[OpenAFS] Fileserver: frequent crashes
Erwin Broschinski
broschi@id.ethz.ch
Fri, 15 Oct 2004 14:55:08 +0200 (MEST)
Hi
we are running all (but one) fileservers on Solaris 8 with OpenAFS-1.2.11. The
software is from openafs.org's website.
For a few weeks now, we experience frequent fs crashes, after months of living
very comfortably.
I have backtraced the fs cores on 2 different Solaris machines and found them
to be (almost) identical - here is one:
(gdb) thread apply all where
Thread 16 (process 586978 ):
#0 0xff19f474 in ?? ()
#1 0xff0c93ac in ?? ()
#2 0xff0c81b4 in ?? ()
#3 0xff0c8078 in ?? ()
#4 0x0007748c in rx_NewService ()
#5 0x00076c24 in rxi_DestroyConnectionNoLock ()
#6 0x000744f8 in rxi_InitPeerParams ()
#7 0x00073e58 in rx_GetIFInfo ()
Thread 15 (process 521442 ):
#0 0xff19f474 in ?? ()
#1 0xff0c93ac in ?? ()
#2 0xff0c81b4 in ?? ()
#3 0xff0c8078 in ?? ()
#4 0x0007748c in rx_NewService ()
#5 0x00076c24 in rxi_DestroyConnectionNoLock ()
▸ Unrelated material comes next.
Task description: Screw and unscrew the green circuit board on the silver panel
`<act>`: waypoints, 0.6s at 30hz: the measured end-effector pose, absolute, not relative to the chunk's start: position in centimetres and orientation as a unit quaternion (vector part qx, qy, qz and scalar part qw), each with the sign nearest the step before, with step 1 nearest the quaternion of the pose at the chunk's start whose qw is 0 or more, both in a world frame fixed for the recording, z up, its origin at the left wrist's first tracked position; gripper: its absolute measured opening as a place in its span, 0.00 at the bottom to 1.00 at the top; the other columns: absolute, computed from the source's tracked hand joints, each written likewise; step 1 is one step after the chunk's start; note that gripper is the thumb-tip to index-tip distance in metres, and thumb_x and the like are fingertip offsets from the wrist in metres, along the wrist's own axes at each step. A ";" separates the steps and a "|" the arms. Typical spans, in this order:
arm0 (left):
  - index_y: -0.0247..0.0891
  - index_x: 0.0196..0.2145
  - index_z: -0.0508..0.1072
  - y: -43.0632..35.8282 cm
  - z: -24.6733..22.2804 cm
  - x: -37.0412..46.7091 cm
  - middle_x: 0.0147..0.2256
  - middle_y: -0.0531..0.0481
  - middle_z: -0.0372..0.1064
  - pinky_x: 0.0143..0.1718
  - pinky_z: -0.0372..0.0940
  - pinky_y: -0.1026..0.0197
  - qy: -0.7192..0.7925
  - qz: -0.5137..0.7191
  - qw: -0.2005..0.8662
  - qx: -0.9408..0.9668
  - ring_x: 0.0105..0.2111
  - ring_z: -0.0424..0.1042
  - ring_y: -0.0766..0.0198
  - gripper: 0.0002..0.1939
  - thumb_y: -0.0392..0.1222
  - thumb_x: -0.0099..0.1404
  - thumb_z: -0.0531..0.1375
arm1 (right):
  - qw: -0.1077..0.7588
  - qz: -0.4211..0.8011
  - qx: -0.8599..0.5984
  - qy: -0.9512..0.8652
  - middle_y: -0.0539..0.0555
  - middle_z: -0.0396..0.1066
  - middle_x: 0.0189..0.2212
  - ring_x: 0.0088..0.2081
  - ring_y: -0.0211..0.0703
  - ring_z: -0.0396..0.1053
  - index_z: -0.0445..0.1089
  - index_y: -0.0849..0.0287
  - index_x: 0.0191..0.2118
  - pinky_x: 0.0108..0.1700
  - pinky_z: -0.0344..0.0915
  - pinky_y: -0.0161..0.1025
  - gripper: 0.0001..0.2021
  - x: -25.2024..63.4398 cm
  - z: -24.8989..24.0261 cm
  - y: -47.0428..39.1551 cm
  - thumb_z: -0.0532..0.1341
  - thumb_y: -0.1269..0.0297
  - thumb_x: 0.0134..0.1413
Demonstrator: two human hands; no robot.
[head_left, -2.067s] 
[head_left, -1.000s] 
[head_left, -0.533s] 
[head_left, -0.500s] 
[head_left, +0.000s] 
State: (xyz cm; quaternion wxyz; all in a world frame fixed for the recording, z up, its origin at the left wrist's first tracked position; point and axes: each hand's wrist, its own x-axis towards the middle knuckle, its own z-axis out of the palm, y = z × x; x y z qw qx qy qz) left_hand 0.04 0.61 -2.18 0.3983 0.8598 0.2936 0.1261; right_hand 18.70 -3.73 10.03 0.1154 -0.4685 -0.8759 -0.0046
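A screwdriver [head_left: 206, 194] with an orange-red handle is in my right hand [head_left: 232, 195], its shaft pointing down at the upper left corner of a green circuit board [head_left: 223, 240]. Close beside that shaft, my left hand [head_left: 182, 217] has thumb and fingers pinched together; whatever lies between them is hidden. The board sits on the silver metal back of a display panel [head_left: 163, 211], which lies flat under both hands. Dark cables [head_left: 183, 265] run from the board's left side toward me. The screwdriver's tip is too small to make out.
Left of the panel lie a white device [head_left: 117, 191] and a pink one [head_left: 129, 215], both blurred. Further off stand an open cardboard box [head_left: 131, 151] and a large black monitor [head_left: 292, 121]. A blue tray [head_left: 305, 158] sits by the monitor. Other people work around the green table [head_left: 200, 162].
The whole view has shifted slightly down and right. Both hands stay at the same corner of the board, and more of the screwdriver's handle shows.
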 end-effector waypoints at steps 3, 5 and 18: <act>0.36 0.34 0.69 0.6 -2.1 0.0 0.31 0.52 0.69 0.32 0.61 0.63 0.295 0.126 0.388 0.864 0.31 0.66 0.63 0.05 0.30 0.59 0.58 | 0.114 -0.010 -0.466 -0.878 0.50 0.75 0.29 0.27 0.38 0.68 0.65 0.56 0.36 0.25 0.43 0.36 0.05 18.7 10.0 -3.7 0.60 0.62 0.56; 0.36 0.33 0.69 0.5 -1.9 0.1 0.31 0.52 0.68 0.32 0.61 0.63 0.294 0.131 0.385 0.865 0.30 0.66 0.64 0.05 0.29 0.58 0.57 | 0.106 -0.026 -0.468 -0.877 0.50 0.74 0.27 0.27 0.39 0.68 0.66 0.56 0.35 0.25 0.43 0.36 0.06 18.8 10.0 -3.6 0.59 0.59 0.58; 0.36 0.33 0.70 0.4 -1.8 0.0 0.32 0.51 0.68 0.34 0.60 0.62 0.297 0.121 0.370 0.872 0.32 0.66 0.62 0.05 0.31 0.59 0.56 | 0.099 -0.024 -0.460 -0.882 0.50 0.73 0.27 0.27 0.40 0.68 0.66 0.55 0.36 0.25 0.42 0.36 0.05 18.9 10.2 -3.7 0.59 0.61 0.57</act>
#6 0x000744f8 in rxi_InitPeerParams ()
#7 0x00073e58 in rx_GetIFInfo ()
Thread 14 (process 455906 ):
#0 0xff19f474 in ?? ()
#1 0xff0c93ac in ?? ()
#2 0xff0c81b4 in ?? ()
#3 0xff0c8078 in ?? ()
#4 0x0007748c in rx_NewService ()
#5 0x00076c24 in rxi_DestroyConnectionNoLock ()
#6 0x000744f8 in rxi_InitPeerParams ()
#7 0x00073e58 in rx_GetIFInfo ()
Thread 13 (process 390370 ):
#0 0xff0d9200 in ?? ()
Thread 12 (process 324834 ):
#0 0xff19f474 in ?? ()
#1 0xff0c93ac in ?? ()
#2 0xff0c81b4 in ?? ()
#3 0xff0c8078 in ?? ()
#4 0x0007748c in rx_NewService ()
#5 0x00076c24 in rxi_DestroyConnectionNoLock ()
#6 0x000744f8 in rxi_InitPeerParams ()
#7 0x00073e58 in rx_GetIFInfo ()
Thread 11 (process 259298 ):
#0 0xff19f474 in ?? ()
#1 0xff0c93ac in ?? ()
#2 0xff0c81b4 in ?? ()
#3 0xff0c8078 in ?? ()
#4 0x0007748c in rx_NewService ()
#5 0x00076c24 in rxi_DestroyConnectionNoLock ()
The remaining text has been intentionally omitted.